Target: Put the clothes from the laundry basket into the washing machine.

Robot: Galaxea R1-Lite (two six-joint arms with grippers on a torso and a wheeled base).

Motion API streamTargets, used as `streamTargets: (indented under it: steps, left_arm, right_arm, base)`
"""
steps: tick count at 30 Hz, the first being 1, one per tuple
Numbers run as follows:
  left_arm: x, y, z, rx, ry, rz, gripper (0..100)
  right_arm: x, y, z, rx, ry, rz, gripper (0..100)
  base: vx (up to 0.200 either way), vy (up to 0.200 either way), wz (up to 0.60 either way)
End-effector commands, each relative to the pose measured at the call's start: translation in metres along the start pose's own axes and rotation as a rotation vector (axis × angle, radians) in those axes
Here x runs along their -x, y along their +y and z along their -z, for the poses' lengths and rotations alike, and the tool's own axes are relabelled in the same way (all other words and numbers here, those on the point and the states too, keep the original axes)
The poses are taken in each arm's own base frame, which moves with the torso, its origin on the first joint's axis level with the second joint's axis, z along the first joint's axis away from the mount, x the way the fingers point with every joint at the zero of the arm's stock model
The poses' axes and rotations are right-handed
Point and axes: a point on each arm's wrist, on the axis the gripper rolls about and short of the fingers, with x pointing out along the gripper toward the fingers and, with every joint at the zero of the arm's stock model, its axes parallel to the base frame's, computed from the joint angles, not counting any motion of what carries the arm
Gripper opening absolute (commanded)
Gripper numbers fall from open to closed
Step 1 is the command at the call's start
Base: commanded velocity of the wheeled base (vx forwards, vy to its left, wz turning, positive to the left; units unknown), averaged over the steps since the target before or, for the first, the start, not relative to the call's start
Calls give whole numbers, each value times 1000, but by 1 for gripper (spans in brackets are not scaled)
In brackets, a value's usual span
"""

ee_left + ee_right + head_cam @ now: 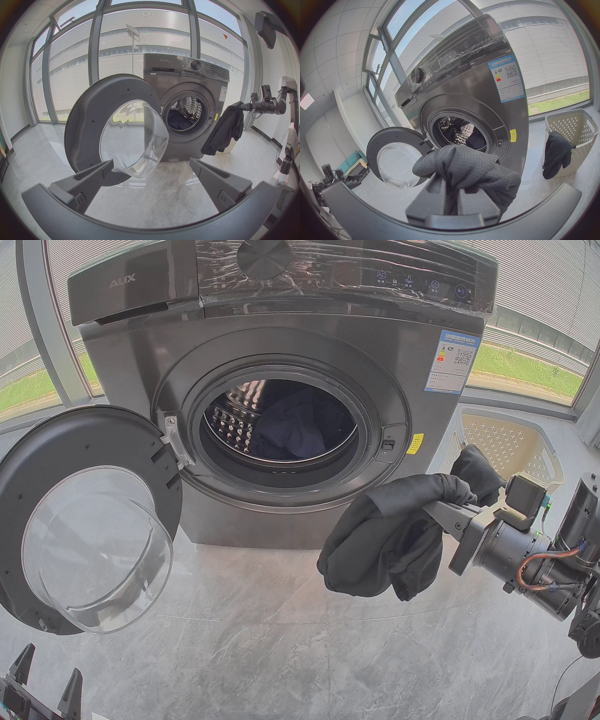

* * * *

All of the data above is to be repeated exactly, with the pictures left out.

▶ **Task answer**:
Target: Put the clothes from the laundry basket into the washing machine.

Robot: Galaxea R1-Lite (two six-joint arms with grippers on a torso and a wheeled base).

Motion API streamTargets, used as `streamTargets: (indented under it: steps, left_arm, right_arm, base)`
"""
steps: tick count at 30 Hz, the first being 1, one per tuple
Numbers run as follows:
  left_arm: x, y, z, rx, ry, rz, gripper (0..100)
  right_arm: x, y, z, rx, ry, rz, gripper (0..100)
  base: vx (up to 0.200 either way), vy (up to 0.200 either way), wz (up to 0.60 either way)
End-effector commands, each relative to the pose measured at the call's start: translation in metres along the start pose's own axes and rotation as a rotation vector (axis × angle, radians) in those axes
Here x runs along their -x, y along their +y and z along their -z, for the poses' lengths and rotations alike, and the tool's own axes are relabelled in the same way (all other words and numbers here, those on the point and the states too, keep the original axes)
The poses are taken in each arm's own base frame, which moves with the torso, its origin on the first joint's axis level with the second joint's axis, z along the first joint's axis away from the mount, x the way the fingers point with every joint at the zero of the arm's stock model
The poses' axes and rotations are right-handed
Point and axes: a point on each arm's wrist, on the axis the gripper rolls about and short of the fingers, with x pointing out along the gripper toward the fingers and, with every joint at the zero of the arm's stock model, its axes parallel to the base frame's, computed from the joint angles, not counting any motion of what carries the arm
Gripper opening absolute (commanded)
Gripper numbers fall from open to closed
Step 1 is the command at the call's start
Base: commanded velocity of the wheeled base (vx forwards, vy to its left, wz turning, positive to the left; units unknown), averaged over the steps since the target before or, for the first, the start, not relative to the call's start
Calls give whole numbers, each value times 1000, but by 1 for gripper (spans in brackets are not scaled)
In brackets, a value's usual span
"""

ee_left + ee_right + head_cam @ now: 

The output above is complete.